Bir büyü söyledi ama daha bitiremeden vücudu dondu. Omurgasından aşağı doğru bir ürperti indiğini hissetti. Korkunç ama güçlü bir aura onun yanından yayılırken dünya o anda sessizliğe büründü.

Aura o kadar güçlüydü ki boğuluyormuş gibi hissetti. vücudu dizlerine kadar çöktürüldü! Ayakta duran diğer Baş Rahipler de sanki bu aura karşısında zayıf kuklalardan başka bir şey değilmiş gibi dizlerinin üzerine çökmeye zorlandılar!

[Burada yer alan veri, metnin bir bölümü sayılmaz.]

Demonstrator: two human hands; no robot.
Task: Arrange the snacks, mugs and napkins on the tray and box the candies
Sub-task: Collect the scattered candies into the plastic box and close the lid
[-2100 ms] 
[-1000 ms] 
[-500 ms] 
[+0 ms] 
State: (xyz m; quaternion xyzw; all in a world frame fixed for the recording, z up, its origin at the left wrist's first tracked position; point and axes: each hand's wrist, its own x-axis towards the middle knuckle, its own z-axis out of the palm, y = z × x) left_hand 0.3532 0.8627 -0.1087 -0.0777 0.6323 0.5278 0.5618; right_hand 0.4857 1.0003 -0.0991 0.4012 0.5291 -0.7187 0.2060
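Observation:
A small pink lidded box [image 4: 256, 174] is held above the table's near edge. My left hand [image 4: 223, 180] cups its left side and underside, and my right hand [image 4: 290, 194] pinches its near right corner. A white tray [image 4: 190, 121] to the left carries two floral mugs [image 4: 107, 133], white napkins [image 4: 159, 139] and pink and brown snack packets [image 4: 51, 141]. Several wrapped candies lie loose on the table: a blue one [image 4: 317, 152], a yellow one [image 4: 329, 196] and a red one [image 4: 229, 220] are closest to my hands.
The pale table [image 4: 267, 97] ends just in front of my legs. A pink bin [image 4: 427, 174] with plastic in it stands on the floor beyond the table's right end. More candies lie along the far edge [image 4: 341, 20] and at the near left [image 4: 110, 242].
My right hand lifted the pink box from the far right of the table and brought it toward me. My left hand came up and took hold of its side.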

Sandalyede oturanlar ise altlarındaki sandalyenin kırılmasıyla yere düştüler!

Korkunç aura sadece odada da hissedilmiyordu. Çok uzaklara yayıldı. Işığın Rahibi olan herkes sanki karşılarına bir tanrı çıkmış gibi bilinçaltında diz çöktü.

Aura yavaş yavaş tüm şehri kapladı.

Avilia ve Izen bu tuhaf gizemli aurayı hissettiklerinde Işık Kilisesi'nden çok uzaktaydılar. Her ikisi de bu aurayı daha önce deneyimlemişti. İkisi de ne olduğunu anlamıştı.

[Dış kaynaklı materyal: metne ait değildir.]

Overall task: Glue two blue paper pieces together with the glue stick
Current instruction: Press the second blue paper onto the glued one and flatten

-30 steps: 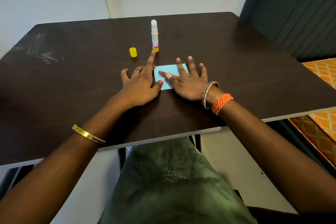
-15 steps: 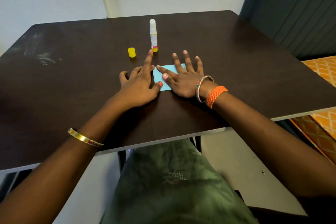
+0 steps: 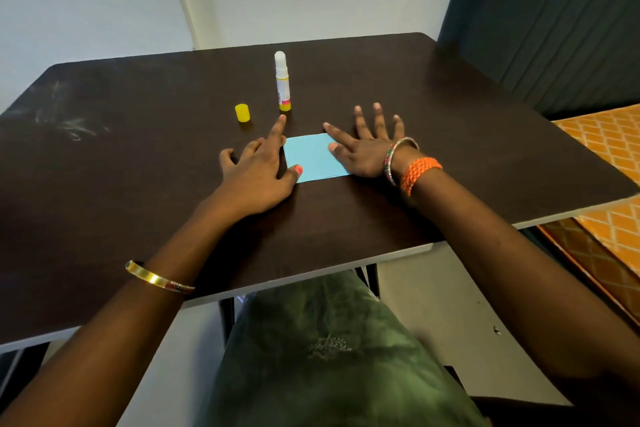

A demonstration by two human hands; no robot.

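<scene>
A: Where does the blue paper (image 3: 313, 158) sit, and what are the hands doing with it?

B: It lies flat on the dark table (image 3: 450, 135), between the two hands. The left hand (image 3: 258, 173) is spread palm down at its left edge, thumb tip touching the near corner, grip open around nothing. The right hand (image 3: 367, 149) lies flat over the right side, fingers splayed, also holding nothing. I see only one blue surface; whether two pieces lie stacked there, I cannot tell from this angle.

A: What could go wrong from here?

B: My guess is the pressing step. If a palm drags sideways while the glue is wet, the top sheet could skew off the lower one. Lifting a hand with glue on the fingers could peel a corner up.

A: And the glue stick (image 3: 282, 81)?

B: It stands upright and uncapped just beyond the left index fingertip, with its yellow cap (image 3: 242, 113) standing a little to the left of it. A forward reach by that finger could tip it, and it is narrow and tall. Left open, the glue may dry.

A: Room to move?

B: Plenty. The table is bare on both sides, and the paper is well back from the near edge. The right edge is nearer, beside an orange patterned surface (image 3: 599, 146), so sweeps to the left are safer.
</scene>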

“Işık Kilisesi… Herkesi kandırdılar…” Izen kaşlarını çatarak Kilise yönüne baktı.

“Demek mesele buydu!” Avilia da neler olduğunu anlamıştı. Ancak yüzünde hâlâ bir sırıtış vardı.

Işık Kilisesi'ndeki odaya geri döndüğümüzde, tüm Baş Rahipler Kutsal Işığın Büyü Kitabı'na baktılar! Kutsal Büyü Kitabı'nın havada uçtuğunu, parlak bir şekilde parıldadığını gördüklerinde yüzleri solgunlaştı!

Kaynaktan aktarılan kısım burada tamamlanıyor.